Below is a list of potentially desirable properties for an internet payment system.

  1. Security: The digital cash cannot be copied and reused.
  2. Independence: The security of the digital cash is not dependent on any physical location. The cash can be transferred through computer networks.
  3. Unlinkable: Separate transactions by the same user cannot be linked together.
  4. Anonymous: The user cannot be linked to any of her transactions.
  5. Off-line: When a user pays a merchant, the transaction can complete without either of them communicating with a third party.
  6. Equality: Users and merchants are equal and interchangeable.

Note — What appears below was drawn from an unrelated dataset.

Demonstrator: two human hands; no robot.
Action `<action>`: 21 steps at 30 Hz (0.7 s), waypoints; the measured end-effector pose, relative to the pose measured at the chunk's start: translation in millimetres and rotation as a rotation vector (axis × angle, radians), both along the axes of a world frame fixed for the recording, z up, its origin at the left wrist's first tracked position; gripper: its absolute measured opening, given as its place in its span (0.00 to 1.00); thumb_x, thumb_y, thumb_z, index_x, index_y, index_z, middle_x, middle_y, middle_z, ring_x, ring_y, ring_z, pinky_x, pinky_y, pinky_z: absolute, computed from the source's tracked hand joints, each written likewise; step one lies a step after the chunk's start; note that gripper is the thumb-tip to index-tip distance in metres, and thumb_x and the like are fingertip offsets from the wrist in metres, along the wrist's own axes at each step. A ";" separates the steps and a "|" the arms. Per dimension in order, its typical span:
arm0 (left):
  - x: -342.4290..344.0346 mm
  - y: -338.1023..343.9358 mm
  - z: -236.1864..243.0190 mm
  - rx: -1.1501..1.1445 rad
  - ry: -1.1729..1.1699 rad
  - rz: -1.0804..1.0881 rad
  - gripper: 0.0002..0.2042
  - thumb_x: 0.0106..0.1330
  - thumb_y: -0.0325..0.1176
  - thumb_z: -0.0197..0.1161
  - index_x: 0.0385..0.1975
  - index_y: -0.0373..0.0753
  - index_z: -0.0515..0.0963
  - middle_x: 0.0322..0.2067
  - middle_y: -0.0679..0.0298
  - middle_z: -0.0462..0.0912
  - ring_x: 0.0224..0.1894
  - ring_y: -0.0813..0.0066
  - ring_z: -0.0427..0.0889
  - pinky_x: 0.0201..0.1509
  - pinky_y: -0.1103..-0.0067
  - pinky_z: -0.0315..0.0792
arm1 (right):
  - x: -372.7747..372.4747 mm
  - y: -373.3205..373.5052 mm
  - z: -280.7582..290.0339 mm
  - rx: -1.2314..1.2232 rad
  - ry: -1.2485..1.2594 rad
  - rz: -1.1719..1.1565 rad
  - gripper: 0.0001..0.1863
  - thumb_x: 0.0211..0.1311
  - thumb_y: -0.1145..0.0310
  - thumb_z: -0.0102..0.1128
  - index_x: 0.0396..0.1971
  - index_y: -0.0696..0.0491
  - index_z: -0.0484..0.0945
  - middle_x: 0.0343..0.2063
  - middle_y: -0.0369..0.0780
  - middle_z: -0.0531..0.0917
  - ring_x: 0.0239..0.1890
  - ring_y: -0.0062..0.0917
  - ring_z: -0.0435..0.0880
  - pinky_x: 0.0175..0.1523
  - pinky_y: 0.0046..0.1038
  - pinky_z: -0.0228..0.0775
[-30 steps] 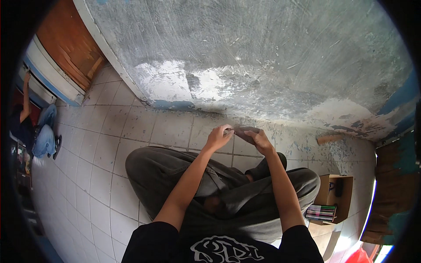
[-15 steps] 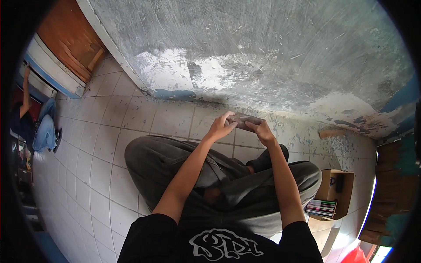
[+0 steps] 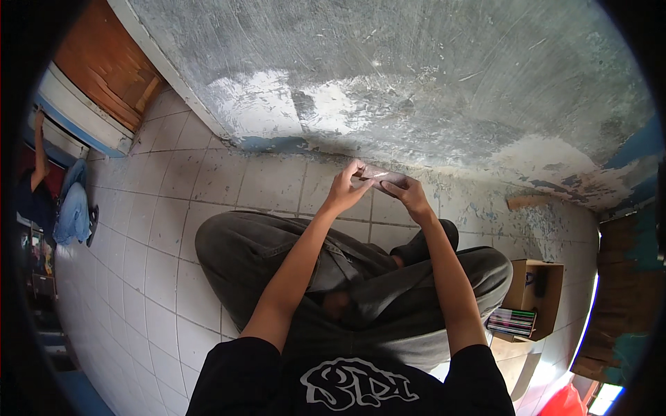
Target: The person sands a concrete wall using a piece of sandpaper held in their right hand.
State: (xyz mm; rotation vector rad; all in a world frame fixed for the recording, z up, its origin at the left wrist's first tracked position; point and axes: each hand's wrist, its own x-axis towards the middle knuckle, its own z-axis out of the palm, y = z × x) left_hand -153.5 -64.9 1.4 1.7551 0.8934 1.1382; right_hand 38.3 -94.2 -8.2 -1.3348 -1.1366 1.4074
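Observation:
Between my two hands is a dusty brown-grey strip that looks like folded sandpaper (image 3: 380, 174). My left hand (image 3: 345, 190) pinches its left end between thumb and fingers. On the other end, my right hand (image 3: 412, 197) grips with thumb and fingers, hiding that edge. The strip is held up above the tiled floor, in front of the grey wall (image 3: 444, 76), whose lower part has bare white patches and scraped paint. Both arms reach forward over my crossed legs (image 3: 257, 263).
Paint flakes and a piece of wood (image 3: 528, 201) lie on the floor (image 3: 166, 270) along the wall. Right of my knee stands an open cardboard box (image 3: 548, 295) with a stack of colourful thin items (image 3: 512, 321). At far left another person (image 3: 69, 201) sits by a door frame.
Both hands have risen slightly toward the wall with the sandpaper. It now shows more tilted, with a lighter face and looking narrower. The other person has barely moved.

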 end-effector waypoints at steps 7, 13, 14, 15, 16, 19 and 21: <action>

That is, any user can behave as a merchant and accept payments.
  7. Divisibility: A piece of digital cash in a given amount can be subdivided into smaller pieces of cash in smaller amounts. (Of course, everything has to total up properly in the end.)
  8. Integer: The amount of money transferred in a payment is represented as an integer multiple of some smallest possible denomination. For example, every payment in US cash must be an integer multiple of 1 cent.
  9. Cryptographic: The transaction protocols rely on cryptography and heavy computation.
  10. Plaintext: The transaction protocols do not rely on cryptography or any computation.

References:

EvaluatingPaymentSystems (last edited 2006-11-18 09:51:17 by MichaelLeonhard)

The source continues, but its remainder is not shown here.